Exercise prompt:
Only one stretch of the records below should be repeated. It starts with the line containing "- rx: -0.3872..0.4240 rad" and goes on through the line containing "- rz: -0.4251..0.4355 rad", exactly as written.

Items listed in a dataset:
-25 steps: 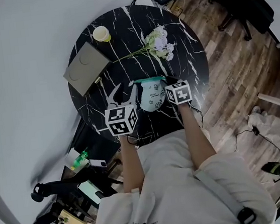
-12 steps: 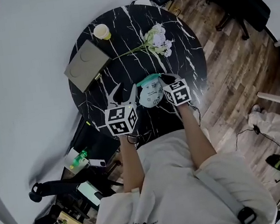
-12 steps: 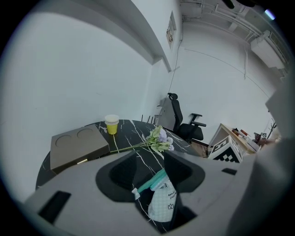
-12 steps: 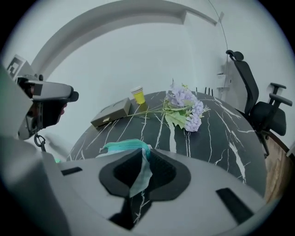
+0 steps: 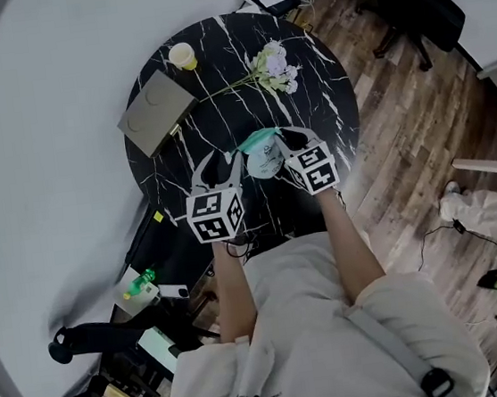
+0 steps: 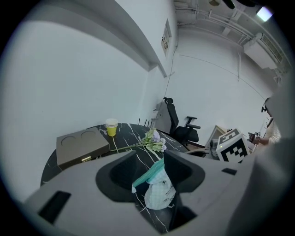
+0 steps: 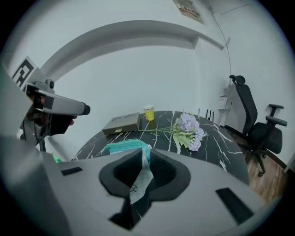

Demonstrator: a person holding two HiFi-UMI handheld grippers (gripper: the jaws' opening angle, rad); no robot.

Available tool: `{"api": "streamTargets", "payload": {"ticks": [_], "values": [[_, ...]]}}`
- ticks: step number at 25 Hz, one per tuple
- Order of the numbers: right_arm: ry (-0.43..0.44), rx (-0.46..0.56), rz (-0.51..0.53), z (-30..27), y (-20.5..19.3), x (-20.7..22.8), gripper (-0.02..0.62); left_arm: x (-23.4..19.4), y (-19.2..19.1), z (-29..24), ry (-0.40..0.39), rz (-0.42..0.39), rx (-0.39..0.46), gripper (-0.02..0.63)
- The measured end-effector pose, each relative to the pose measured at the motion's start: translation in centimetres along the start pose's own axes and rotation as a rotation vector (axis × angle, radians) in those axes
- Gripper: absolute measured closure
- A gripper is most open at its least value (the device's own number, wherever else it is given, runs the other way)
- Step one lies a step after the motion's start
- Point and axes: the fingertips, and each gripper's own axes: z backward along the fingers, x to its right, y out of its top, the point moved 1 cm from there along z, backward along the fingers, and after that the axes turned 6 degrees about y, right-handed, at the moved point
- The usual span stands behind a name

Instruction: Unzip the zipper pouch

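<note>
The zipper pouch (image 5: 264,155) is pale with small print and a teal zipper edge, and it sits bunched at the near side of the round black marble table (image 5: 326,94). My right gripper (image 5: 283,140) is shut on the pouch's right side. In the right gripper view, the pale fabric (image 7: 138,179) is pinched between the jaws of the right gripper (image 7: 144,159), and the teal zipper edge (image 7: 123,146) lies to the left. My left gripper (image 5: 219,159) stands open just left of the pouch. In the left gripper view, the pouch (image 6: 159,191) stands in the gap of the open left gripper (image 6: 150,159), untouched.
A flat brown box (image 5: 155,112) lies at the table's far left, with a yellow paper cup (image 5: 182,57) beyond it. A bunch of pale flowers (image 5: 269,60) lies across the far middle. A black office chair (image 5: 413,2) stands on the wood floor to the right.
The right gripper's jaws have closed on the pouch's side. Both grippers and the pouch have shifted a little farther onto the table. The left gripper stays open.
</note>
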Motion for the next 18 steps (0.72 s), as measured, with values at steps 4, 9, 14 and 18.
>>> {"api": "streamTargets", "payload": {"ticks": [4, 9, 14, 18], "values": [[-0.010, 0.039, 0.090, 2.2, 1.1, -2.1, 0.538, 0.9, -0.6, 1.9, -0.018, -0.003, 0.012, 0.414], [-0.018, 0.047, 0.285, 4.6, 2.3, -4.2, 0.538, 1.7, -0.8, 4.3, -0.044, 0.001, 0.042, 0.414], [-0.021, 0.050, 0.374, 7.3, 2.6, -5.4, 0.538, 3.2, -1.5, 6.0, -0.085, -0.013, 0.061, 0.414], [0.002, 0.072, 0.393, 9.6, 3.1, -6.9, 0.538, 5.6, -2.3, 6.8, -0.162, -0.142, 0.070, 0.413]]}}
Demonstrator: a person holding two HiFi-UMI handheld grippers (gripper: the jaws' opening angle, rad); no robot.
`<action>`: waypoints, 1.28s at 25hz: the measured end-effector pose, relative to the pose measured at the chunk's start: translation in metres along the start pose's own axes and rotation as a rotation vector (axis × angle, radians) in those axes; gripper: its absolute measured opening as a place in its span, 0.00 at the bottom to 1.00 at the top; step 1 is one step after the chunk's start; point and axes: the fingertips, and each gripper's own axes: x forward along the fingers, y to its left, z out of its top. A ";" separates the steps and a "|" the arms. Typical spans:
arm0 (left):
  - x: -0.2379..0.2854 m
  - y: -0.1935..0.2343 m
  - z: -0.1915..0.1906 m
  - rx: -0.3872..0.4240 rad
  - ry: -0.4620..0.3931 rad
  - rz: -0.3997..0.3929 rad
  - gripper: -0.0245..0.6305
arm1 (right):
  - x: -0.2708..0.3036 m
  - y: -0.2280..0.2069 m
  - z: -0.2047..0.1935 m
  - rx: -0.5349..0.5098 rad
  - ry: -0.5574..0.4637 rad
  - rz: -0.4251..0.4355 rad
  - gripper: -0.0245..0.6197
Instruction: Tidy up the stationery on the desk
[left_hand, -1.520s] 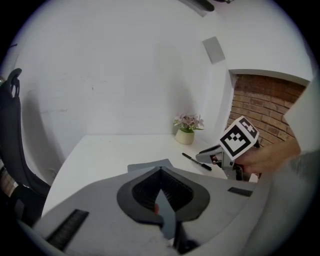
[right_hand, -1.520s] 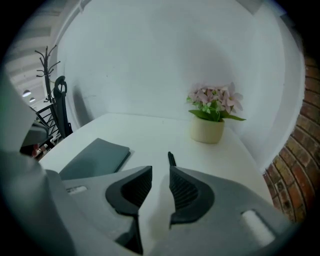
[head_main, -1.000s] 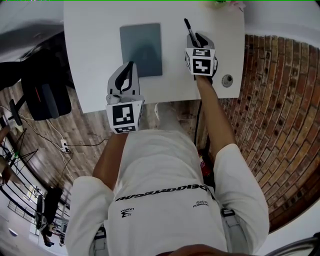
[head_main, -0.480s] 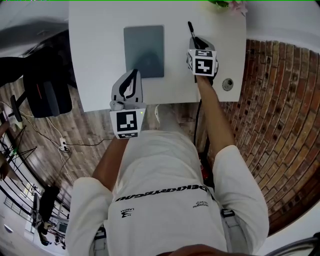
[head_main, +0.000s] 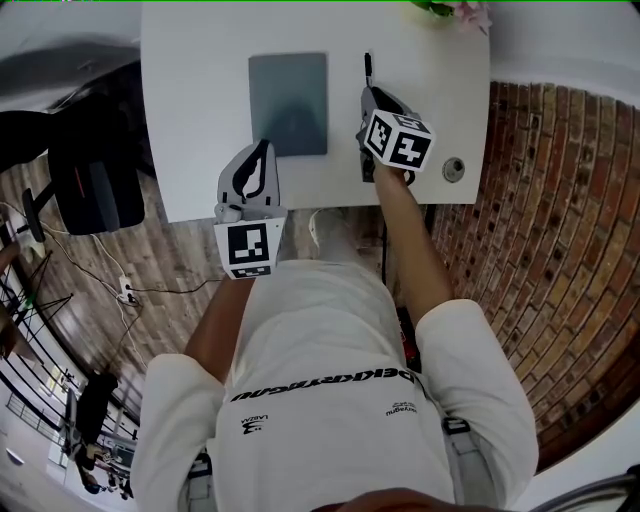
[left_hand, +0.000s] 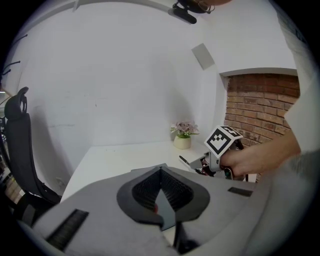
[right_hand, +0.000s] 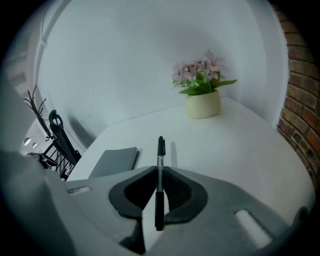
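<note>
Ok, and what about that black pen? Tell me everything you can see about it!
The pen is slim, plastic-looking and black at both ends, with a paler printed band on its barrel. The right gripper has just closed its jaws on it, pinching the middle, so it pokes straight out ahead. It looks lifted off the white desk, with a thin shadow beside it. Only the gripper's pads seem to touch it.

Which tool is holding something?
The right tool: its jaws have just been closing and now clamp the black pen. The left tool is shut on nothing.
</note>
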 end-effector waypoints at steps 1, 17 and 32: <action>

Answer area:
  - rx: -0.3872..0.4240 rad
  - ry: -0.4620..0.3931 rad
  - rz: -0.3997..0.3929 rad
  - gripper: -0.0245..0.6305
arm1 (right):
  - x: -0.2708..0.3036 m
  - y: -0.2280..0.2069 m
  - z: -0.2047..0.1935 m
  - rx: -0.5349..0.5098 rad
  - ry: -0.5574..0.4637 rad
  - rz: -0.4251..0.4355 rad

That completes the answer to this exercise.